New York state officials issued a stern warning to school districts on Monday, cautioning against implementing policies that hinder the enrollment of migrant children, and emphasizing that such practices could result in lawsuits and fines. Attorney General Letitia James and state Education Commissioner Betty Rosa raised concerns about discriminatory practices observed in some districts, including requirements for voter IDs, proof of residency, and formal leases during student registration.
In a joint letter released on Monday, the officials underscored their discovery of these problematic enrollment policies, which could potentially infringe on constitutional and statutory protections. They highlighted that the state law guarantees a free public education to all children between the ages of 5 and 21, regardless of their citizenship or immigration status.
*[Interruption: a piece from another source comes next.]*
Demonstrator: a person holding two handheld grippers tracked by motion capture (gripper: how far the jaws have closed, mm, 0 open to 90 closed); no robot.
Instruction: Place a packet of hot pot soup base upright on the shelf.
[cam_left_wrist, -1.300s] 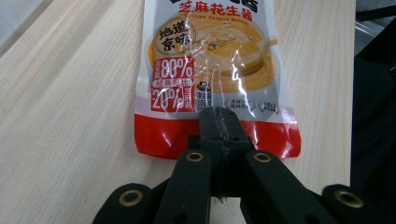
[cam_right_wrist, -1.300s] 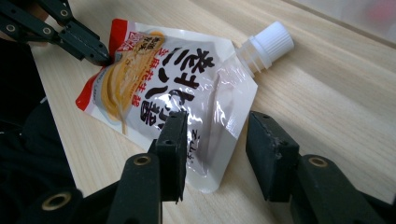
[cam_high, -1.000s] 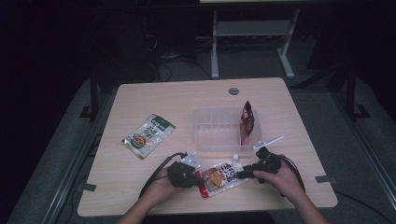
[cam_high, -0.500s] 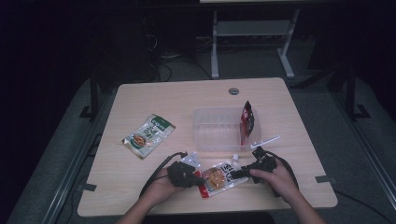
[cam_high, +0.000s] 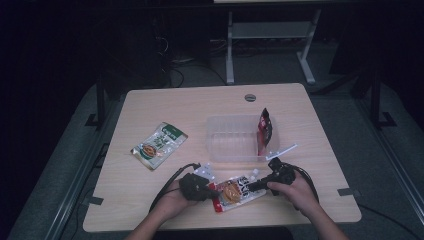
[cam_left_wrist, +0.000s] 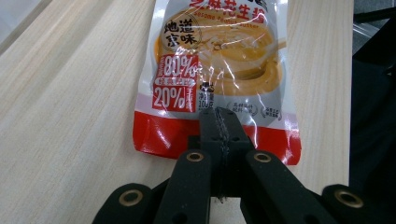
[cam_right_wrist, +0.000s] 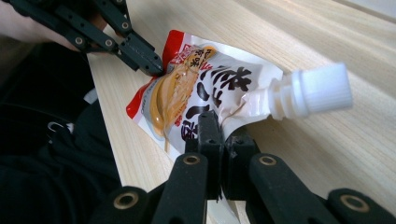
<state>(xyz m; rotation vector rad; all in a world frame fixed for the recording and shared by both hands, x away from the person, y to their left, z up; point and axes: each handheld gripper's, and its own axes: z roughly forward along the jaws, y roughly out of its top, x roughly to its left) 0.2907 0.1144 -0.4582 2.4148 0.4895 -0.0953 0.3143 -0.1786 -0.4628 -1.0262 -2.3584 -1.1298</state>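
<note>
My right gripper has just closed on the pouch near the table's front edge; left gripper pinches its bottom seam, ready for lifting.

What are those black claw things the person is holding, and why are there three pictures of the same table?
Those are hand-held grippers, like big tweezers with two black jaws. One picture looks down from above the table; the other two come from small cameras riding on each gripper. On the table lie a green snack packet and a clear plastic box with a red packet standing in it. Near the person lies a sauce pouch with a white screw cap. The left gripper pinches its red bottom edge. The right gripper has just closed on the edge near the cap.
</note>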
The officials emphasized that every individual residing in New York is considered a New Yorker and is entitled to the educational opportunities provided by the state. They warned that any policies impeding the enrollment of noncitizens, undocumented students, and those without formal leases could lead to legal consequences for school districts.
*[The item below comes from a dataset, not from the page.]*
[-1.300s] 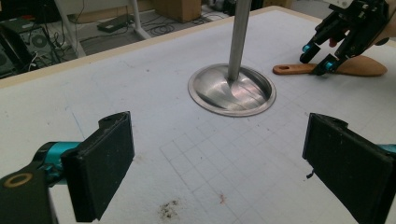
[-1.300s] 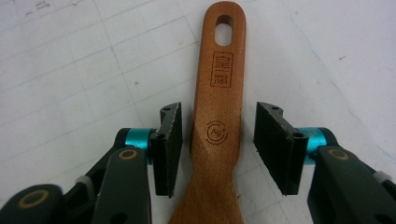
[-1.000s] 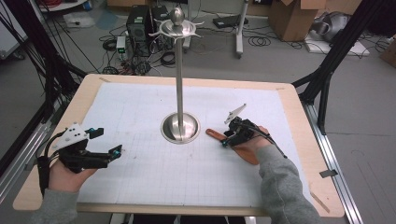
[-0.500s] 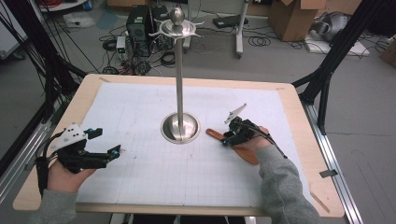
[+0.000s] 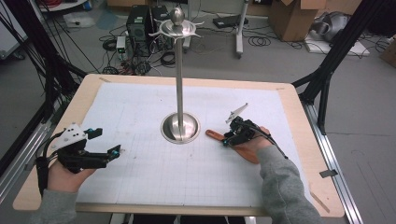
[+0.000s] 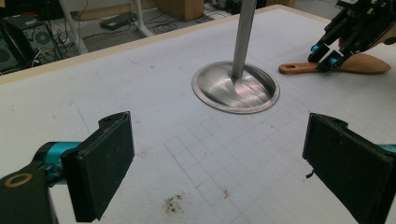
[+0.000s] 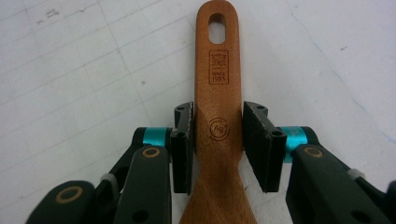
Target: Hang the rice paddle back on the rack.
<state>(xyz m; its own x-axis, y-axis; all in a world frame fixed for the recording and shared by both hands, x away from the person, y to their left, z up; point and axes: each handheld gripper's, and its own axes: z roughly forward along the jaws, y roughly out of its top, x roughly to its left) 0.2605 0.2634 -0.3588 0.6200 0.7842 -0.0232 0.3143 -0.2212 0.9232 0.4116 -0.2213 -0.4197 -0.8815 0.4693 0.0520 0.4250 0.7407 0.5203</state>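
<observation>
Two jaws of the right hand-held gripper [image 7: 218, 140] have just closed around the wooden spatula [image 7: 218, 116], its handle pointing straight ahead, flat on the surface [image 5: 140, 116] right of the metal stand [image 5: 180, 126]; the left hand-held gripper [image 6: 219, 168] gapes wide, far off.

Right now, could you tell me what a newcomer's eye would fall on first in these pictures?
First, the tall steel stand rising from its round base at the middle of the white mat. Next, the right gripper, its jaws having just closed on the handle of a wooden spatula lying flat right of the base. The left gripper waits open at the near left.
</observation>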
The concern arises as the state braces for an influx of asylum-seeking children and migrants, particularly in New York City, which is expecting a substantial number of new students in its public schools this upcoming year. Despite the challenges posed by this situation, the state officials stressed that school districts must fulfill their responsibility to accept and provide educational support services for all students and their families.
This warning follows Governor Kathy Hochul’s criticism of the handling of the crisis, urging President Biden’s administration to take more proactive measures, including providing shelters, funding, and expedited work authorizations for migrants. Meanwhile, Mayor Eric Adams urged the governor to seek a state of emergency declaration from the president to unlock federal funds for addressing the issue.